Die kleine Sängerin ist denkbar schlicht gekleidet. Schwarzes Kleid, schwarze Strümpfe, schwarze Schuhe. Nein, es ist nicht die kleine Edith Piaf. Es ist Annett Louisan deren Titel sehr stark an Chansons angelehnt sind. Ganz und gar unschuldig sieht das 152 cm lange Persönchen mit den langen braunen Haaren und dem zarten Gesicht aus. Ihre Finger sind immer in Bewegung, lassen sie extrem nervös und schüchtern wirken und unterstreichen dabei den Eindruck des harmlosen kleinen Engels umso mehr. Die Stimme ist sanft und ruhig, die musikalische Begleitung auch, doch einfach nur dahinplätschern tut hier gar nichts. Denn Annett Louisans Texte haben es in sich. Sie sind frech und kess. Aber niemals beleidigend.

Charmant-freche Texte

Niemand besingt einen "Torsten Schmitt" so charmant als Arschloch wie sie. Ihre Texte haben Tiefe und Witz, die Musik geht leicht ins Ohr und hat doch einen gewissen Anspruch.

Ist Louisan tatsächlich so, wie sie in ihren Liedern singt so verlässt sie gerne. Schließlich lautet ihre Devise "Lieber einsam beisammen als einsam zu zweit". Dann allerdings leidet sie auch unter akuter "Pärchenallergie", die frischgebackene Singles sicherlich nachvollziehen können.

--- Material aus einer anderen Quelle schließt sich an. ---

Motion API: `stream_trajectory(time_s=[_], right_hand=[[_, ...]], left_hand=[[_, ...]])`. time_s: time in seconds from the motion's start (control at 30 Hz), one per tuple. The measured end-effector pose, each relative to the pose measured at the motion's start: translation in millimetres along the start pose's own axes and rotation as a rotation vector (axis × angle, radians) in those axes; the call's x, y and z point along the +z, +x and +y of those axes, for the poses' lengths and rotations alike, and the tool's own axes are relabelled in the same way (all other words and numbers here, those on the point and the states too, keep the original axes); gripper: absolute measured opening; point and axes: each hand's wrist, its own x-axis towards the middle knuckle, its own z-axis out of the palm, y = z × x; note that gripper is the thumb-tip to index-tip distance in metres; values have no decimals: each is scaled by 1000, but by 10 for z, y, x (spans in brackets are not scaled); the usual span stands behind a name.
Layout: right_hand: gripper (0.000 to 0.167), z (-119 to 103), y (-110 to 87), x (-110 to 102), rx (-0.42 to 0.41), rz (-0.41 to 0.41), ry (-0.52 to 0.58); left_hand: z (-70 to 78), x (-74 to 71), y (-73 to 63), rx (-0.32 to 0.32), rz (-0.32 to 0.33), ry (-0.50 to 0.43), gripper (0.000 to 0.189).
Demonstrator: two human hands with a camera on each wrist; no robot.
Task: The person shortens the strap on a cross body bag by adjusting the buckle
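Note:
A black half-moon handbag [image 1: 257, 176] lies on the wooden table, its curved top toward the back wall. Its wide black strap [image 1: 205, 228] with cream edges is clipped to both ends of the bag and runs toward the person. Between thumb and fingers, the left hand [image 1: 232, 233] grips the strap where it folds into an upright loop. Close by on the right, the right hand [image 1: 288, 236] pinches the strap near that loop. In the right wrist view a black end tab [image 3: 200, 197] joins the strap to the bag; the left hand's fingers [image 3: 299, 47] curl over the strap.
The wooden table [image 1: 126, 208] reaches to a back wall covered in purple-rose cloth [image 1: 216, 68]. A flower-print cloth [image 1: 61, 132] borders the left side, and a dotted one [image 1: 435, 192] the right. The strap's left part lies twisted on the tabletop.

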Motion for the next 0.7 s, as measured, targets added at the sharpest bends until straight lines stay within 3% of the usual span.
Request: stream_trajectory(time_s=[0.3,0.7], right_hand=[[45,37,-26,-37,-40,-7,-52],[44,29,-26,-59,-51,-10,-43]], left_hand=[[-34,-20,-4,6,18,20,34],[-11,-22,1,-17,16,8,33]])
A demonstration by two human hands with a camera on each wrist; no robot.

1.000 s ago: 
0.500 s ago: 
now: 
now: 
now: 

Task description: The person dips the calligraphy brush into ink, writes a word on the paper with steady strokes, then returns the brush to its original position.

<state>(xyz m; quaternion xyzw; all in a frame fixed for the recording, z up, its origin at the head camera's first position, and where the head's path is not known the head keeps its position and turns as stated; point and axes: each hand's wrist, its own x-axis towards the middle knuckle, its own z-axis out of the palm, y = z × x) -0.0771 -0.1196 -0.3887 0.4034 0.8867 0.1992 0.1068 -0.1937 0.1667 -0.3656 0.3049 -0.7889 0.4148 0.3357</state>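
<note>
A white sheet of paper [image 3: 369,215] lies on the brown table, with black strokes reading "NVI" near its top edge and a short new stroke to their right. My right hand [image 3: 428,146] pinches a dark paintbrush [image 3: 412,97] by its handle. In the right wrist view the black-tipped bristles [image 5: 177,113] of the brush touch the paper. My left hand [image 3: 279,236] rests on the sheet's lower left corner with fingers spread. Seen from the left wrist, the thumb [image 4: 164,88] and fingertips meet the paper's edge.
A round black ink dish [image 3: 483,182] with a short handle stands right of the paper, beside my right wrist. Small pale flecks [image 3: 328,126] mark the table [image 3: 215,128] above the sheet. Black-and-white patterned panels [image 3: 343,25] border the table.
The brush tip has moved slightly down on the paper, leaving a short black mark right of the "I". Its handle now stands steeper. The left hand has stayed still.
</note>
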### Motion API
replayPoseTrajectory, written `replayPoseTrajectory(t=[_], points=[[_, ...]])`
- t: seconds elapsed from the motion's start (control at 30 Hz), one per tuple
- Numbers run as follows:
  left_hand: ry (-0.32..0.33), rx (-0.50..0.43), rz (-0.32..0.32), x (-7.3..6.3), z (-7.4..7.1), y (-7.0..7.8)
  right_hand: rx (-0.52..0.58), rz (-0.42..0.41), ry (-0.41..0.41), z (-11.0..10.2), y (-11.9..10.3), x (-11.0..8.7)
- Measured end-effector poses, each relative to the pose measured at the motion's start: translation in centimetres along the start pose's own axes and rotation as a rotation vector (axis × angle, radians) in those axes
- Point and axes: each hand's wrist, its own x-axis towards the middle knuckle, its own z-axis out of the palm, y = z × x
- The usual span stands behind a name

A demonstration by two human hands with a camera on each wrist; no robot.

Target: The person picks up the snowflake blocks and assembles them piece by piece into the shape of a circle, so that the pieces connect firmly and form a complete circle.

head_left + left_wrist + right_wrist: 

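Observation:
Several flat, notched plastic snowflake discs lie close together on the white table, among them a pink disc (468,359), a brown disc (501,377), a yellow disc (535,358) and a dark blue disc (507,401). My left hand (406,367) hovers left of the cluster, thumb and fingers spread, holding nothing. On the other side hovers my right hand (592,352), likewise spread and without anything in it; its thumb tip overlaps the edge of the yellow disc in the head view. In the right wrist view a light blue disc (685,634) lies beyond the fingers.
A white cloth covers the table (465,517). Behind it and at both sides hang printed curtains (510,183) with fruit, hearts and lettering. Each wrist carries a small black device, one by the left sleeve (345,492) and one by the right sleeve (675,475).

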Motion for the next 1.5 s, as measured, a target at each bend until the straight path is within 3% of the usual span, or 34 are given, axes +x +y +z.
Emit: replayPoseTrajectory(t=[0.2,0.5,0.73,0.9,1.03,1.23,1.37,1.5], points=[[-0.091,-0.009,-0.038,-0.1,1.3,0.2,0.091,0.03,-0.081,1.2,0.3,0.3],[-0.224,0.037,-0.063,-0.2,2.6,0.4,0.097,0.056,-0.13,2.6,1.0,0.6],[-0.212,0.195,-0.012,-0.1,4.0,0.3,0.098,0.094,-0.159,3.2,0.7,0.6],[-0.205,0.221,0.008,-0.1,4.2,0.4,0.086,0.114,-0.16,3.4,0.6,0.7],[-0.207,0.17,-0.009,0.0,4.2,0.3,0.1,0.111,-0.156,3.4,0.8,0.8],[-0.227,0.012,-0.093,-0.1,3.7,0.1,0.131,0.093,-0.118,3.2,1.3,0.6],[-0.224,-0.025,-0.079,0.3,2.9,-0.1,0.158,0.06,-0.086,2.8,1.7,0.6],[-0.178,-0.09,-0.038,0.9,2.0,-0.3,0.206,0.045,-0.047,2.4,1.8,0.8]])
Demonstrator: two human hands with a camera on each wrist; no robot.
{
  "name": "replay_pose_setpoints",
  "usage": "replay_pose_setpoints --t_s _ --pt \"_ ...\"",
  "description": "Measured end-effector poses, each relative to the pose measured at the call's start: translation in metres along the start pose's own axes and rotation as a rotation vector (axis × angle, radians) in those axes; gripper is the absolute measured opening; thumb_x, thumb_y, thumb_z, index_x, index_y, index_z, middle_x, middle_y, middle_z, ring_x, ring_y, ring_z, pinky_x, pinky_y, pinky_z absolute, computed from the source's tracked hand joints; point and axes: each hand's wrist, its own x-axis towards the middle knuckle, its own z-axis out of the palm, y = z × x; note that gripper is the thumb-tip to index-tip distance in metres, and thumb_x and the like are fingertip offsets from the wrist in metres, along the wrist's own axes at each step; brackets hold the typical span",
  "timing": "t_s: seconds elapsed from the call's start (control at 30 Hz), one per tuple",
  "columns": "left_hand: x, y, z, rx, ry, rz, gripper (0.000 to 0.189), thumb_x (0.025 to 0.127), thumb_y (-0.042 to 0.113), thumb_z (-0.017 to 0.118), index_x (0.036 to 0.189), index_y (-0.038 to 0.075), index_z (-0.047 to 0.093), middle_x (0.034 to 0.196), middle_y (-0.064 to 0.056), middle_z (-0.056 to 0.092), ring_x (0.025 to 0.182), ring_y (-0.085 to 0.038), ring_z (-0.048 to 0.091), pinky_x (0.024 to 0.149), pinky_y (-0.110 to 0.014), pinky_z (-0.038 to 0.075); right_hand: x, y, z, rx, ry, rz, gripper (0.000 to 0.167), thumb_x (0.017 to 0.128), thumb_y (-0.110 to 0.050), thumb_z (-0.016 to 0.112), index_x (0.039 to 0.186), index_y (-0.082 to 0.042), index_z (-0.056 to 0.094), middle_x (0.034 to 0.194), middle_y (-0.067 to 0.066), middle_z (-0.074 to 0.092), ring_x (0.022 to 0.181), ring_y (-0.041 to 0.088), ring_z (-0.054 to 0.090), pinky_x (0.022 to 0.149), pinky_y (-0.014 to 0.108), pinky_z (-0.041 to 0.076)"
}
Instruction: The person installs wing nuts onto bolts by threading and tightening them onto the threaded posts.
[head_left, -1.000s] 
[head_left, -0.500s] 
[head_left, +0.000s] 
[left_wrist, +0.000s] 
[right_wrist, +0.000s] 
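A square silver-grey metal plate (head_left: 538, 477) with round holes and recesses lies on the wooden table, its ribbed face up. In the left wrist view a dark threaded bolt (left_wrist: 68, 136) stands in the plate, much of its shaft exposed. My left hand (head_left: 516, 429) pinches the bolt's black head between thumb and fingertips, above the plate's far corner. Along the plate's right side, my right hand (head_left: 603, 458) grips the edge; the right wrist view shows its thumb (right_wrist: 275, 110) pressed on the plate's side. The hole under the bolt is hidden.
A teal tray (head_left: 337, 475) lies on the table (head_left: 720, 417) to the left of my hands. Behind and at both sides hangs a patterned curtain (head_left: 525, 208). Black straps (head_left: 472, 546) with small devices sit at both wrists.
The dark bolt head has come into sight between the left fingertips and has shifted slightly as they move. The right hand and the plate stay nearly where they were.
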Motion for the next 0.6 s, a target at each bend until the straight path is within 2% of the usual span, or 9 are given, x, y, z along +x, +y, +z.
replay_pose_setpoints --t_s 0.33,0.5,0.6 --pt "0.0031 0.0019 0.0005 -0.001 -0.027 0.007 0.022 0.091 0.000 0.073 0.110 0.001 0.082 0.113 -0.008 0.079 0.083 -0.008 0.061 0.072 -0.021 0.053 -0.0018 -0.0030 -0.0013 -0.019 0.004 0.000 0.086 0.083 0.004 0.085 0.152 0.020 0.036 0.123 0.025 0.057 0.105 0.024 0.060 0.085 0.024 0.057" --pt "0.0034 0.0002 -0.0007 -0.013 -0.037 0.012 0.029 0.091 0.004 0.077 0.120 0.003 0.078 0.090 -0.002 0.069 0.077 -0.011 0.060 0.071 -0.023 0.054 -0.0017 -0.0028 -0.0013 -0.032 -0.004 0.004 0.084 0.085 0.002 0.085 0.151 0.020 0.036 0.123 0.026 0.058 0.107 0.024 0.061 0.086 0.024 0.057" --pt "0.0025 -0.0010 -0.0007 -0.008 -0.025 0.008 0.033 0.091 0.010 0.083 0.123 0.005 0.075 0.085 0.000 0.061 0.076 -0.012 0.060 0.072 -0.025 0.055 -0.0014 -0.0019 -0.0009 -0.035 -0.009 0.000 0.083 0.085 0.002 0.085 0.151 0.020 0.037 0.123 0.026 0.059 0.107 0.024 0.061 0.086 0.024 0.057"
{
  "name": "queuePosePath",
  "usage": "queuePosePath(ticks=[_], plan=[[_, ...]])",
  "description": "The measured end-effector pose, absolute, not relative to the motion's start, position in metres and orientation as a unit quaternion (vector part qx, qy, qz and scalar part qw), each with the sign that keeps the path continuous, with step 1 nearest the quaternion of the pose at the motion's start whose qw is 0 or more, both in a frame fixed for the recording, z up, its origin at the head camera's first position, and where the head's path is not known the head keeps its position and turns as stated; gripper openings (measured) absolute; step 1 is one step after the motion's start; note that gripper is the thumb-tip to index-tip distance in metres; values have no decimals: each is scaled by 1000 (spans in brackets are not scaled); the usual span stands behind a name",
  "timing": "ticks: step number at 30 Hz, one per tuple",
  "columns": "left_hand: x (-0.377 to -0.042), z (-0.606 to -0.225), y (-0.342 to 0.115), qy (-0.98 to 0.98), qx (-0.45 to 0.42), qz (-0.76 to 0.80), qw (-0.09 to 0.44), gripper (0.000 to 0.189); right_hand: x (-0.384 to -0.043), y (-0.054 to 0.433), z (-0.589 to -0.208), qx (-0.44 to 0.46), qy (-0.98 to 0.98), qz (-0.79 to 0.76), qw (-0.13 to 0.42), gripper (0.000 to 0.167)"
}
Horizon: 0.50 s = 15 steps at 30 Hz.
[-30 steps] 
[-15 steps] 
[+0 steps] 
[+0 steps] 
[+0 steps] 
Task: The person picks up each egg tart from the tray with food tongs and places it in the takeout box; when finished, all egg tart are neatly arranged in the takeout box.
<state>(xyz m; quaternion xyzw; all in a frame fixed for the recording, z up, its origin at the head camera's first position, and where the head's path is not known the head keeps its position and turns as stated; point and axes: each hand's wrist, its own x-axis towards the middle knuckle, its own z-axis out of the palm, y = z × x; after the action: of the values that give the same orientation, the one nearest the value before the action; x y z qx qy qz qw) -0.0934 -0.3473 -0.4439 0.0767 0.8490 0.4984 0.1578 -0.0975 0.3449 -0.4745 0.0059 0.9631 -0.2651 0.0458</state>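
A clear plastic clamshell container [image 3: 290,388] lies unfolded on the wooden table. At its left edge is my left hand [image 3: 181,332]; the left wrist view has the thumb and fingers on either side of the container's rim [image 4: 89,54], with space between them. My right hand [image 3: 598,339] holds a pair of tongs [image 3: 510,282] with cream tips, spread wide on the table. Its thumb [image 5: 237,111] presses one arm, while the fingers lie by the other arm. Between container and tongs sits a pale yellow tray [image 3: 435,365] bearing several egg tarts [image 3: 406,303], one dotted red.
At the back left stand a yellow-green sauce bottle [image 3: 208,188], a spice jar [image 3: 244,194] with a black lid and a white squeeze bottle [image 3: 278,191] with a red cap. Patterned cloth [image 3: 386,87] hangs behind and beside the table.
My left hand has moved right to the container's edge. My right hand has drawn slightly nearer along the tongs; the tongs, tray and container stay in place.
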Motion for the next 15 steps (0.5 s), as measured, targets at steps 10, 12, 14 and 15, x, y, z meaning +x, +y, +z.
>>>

Identifizieren können sich auch viele mit der Sängerin wenn diese ihrer Freundin Eve erzählt.

Musik pur

Louisan verzichtet bei Ihrem Konzert auf jeden Showeffekt. Keine Kleiderwechsel, Keine speziellen Lichteffekte und keine fetzigen Titel. Sie stellt sich einfach nur mit ihren drei Musikern auf die Bühne und singt. In einer Zeit in der beinahe alles nur noch auf die "große Show" ausgerichtet ist funktioniert Luisans Konzept immer wieder überraschend gut. Es ist ihr Markenzeichen und Erfolgskonzept. Sie wechselt zwischen sehr leisen und gefühlvollen Tönen (wie etwa bei Papillon) bis hin zu etwas schungvolleren kleinen Ausbrüchen. Ihre drei Musiker greifen immer wieder zu anderen Instrumenten. So kommen neben Cello, Gitarre und Akkordeon sogar das seltene Ondes Martenot (ein sehr früher Vorläufer des heutigen Synthesizers) zum klingen.

Überraschend viel Stimme

Doch Annett Louisan sing nicht nur eigene Texte. Mit Titeln wie "Wenn du mich einmal loswerden willst" von der Nicht-Sängerin Hildegard Knef oder "Nur nicht aus Liebe weinen" von Zarah Leander zeigt sie wie kraft- und klangvoll ihre Stimme sein kann. Mit ihnen zeigt sich erst wie groß die stimmlichen Möglichkeiten der Sängerin eigentlich sind. Die Fliegenden Bauten sind für dieses charmante Konzert der ideale Rahmen auf den sich die Künstlerin schon so gefreut hatte. "Ich wollte schon immer mal hier, in diesem kleinen Rahmen meine Titel präsentieren", gesteht sie dem begeisterten Publikum.

Annett Louisan ist noch bis zum 25. August 2012 auf Deuschland-Tournee.